## [ABOUT THIS EXERCISE]
Within the entries below, the lines from the one with "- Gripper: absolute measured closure" through the one with "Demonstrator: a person" are to be set down exactly, both ends kept.

## [GIVEN DATA]
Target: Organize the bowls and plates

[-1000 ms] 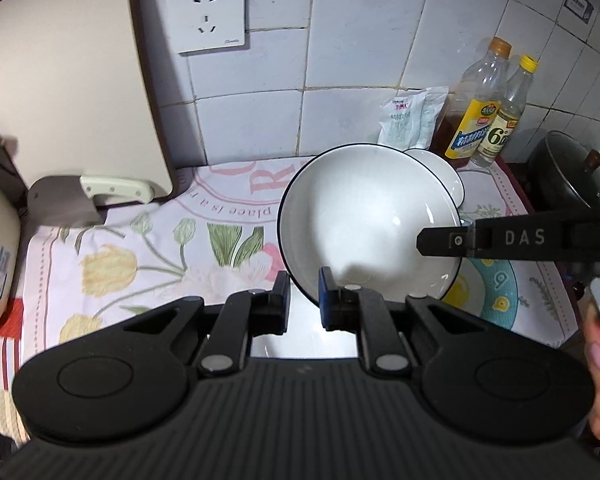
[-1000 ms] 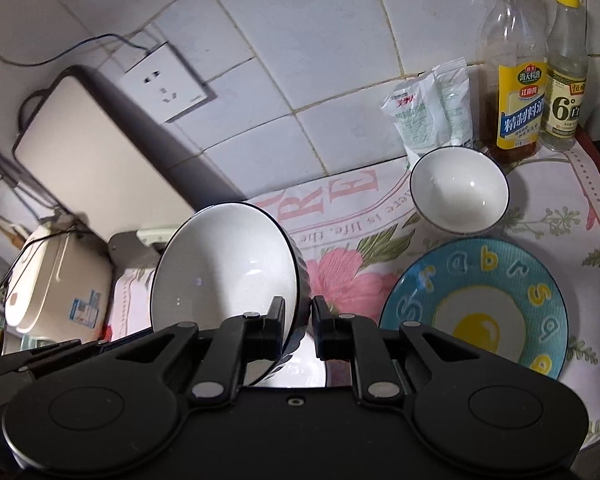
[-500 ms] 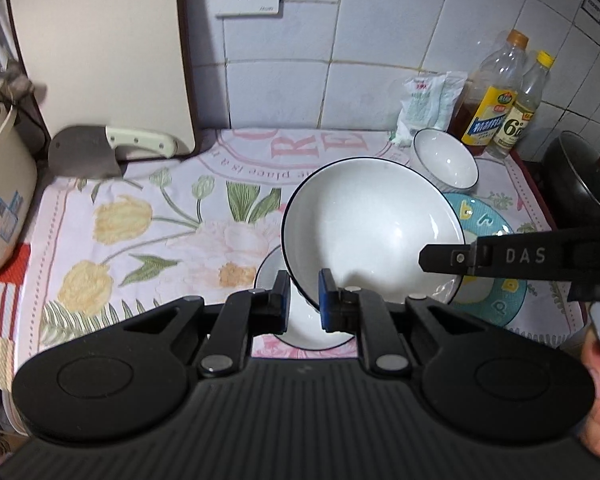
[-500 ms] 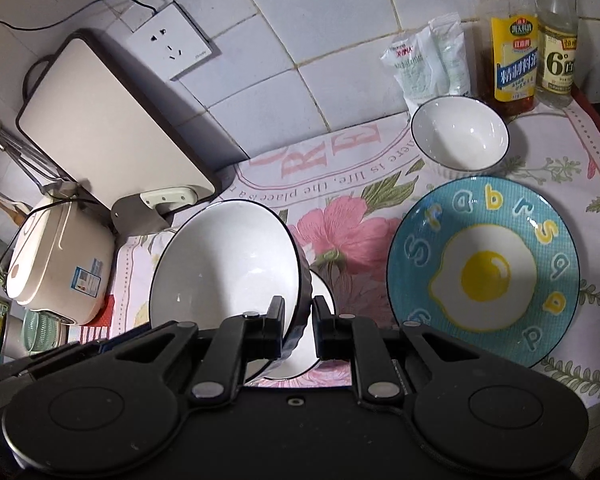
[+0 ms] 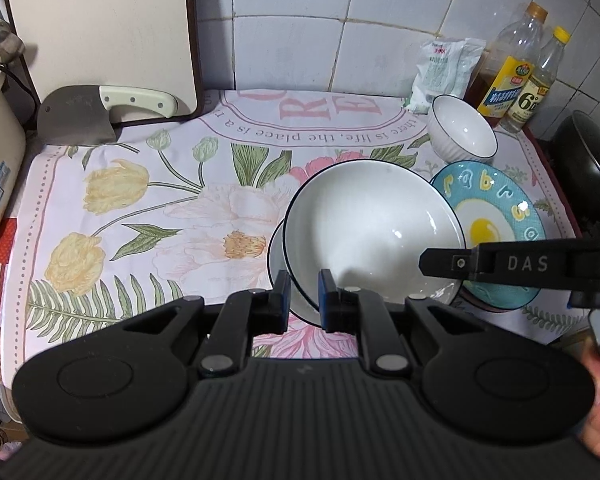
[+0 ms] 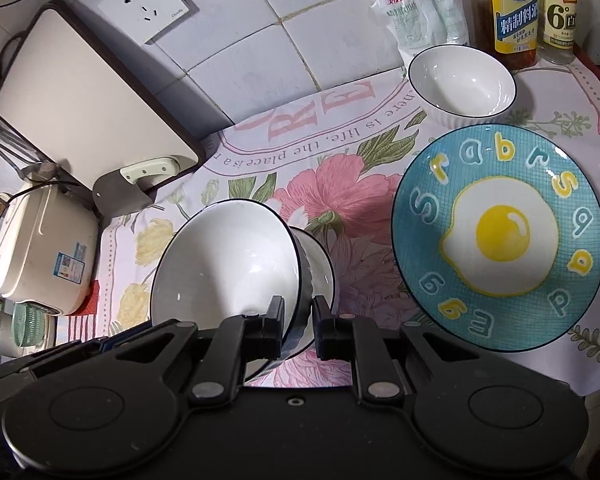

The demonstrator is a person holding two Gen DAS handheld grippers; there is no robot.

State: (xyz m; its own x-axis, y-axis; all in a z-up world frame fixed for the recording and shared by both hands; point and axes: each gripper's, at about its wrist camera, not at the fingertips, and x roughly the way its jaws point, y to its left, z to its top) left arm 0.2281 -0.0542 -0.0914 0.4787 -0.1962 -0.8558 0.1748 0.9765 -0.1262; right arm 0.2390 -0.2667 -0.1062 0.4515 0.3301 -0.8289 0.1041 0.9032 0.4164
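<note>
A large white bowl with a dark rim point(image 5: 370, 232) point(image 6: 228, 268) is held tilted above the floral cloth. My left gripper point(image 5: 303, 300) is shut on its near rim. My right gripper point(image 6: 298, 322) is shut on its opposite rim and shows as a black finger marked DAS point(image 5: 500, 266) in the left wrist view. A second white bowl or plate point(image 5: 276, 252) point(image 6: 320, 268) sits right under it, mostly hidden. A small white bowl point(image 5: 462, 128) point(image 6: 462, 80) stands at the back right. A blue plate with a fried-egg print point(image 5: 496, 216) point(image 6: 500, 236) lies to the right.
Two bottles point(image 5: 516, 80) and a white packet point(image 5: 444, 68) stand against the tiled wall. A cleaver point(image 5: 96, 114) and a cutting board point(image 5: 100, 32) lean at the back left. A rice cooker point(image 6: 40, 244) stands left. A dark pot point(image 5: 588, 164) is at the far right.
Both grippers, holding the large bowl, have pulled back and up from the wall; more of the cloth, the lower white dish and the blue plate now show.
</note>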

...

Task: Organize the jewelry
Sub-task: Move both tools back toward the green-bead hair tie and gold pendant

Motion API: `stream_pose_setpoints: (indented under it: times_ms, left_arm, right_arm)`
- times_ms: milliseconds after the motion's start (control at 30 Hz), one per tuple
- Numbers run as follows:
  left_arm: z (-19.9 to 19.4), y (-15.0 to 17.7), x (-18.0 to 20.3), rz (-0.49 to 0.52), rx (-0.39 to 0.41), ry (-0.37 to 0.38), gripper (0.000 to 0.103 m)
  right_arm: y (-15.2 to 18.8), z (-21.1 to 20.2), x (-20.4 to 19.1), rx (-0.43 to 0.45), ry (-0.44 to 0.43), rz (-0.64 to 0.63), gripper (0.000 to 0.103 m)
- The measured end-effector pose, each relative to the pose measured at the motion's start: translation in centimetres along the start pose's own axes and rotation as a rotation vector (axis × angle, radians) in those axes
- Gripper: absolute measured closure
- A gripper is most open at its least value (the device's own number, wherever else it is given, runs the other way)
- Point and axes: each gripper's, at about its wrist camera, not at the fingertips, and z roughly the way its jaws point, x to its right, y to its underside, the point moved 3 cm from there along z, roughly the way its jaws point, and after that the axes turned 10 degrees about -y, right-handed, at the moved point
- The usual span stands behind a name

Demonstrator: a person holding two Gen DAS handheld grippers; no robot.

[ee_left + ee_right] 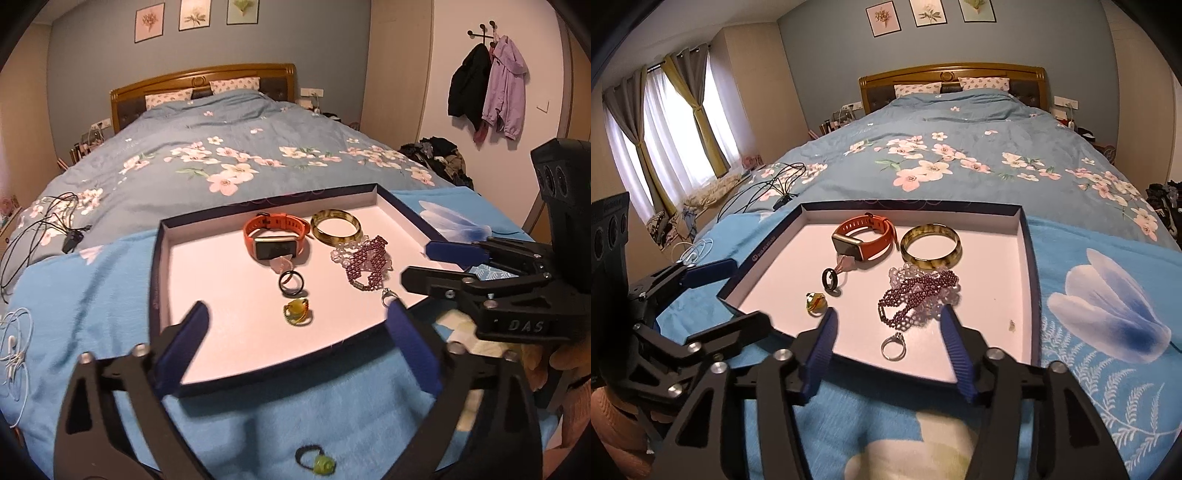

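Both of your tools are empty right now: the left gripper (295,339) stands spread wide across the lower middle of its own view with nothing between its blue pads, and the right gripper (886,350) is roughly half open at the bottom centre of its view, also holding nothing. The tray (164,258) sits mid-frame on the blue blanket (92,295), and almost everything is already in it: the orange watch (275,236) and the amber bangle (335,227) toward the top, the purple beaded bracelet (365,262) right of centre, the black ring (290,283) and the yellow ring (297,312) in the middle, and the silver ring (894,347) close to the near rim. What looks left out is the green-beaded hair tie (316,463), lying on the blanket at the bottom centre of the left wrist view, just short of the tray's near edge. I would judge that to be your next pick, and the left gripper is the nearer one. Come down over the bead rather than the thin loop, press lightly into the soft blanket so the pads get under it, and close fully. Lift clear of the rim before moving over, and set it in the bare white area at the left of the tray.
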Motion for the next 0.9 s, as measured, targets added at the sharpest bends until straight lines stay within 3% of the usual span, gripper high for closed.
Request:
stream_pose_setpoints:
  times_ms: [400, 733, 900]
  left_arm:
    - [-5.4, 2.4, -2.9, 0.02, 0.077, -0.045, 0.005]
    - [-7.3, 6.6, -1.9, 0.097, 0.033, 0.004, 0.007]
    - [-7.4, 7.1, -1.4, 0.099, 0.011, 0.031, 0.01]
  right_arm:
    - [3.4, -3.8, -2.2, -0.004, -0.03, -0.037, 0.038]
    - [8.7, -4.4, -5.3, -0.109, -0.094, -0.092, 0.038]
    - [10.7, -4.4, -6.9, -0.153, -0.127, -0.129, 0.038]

## [EXERCISE RESPONSE]
- Gripper: absolute measured closure
- A gripper is most open at its least value (the device's own number, wherever else it is given, runs the other way)
- Point and axes: each gripper's, at about its wrist camera, not at the fingertips, and z roughly the way its jaws point, x to its right, y to its underside, the point moved 3 cm from there along z, roughly the way its jaws point, and after that the axes turned 10 degrees about -y, right-handed, at the moved point
- The usual span stands behind a name

Demonstrator: a person holding two Gen DAS handheld grippers; no robot.

This output has been given in full.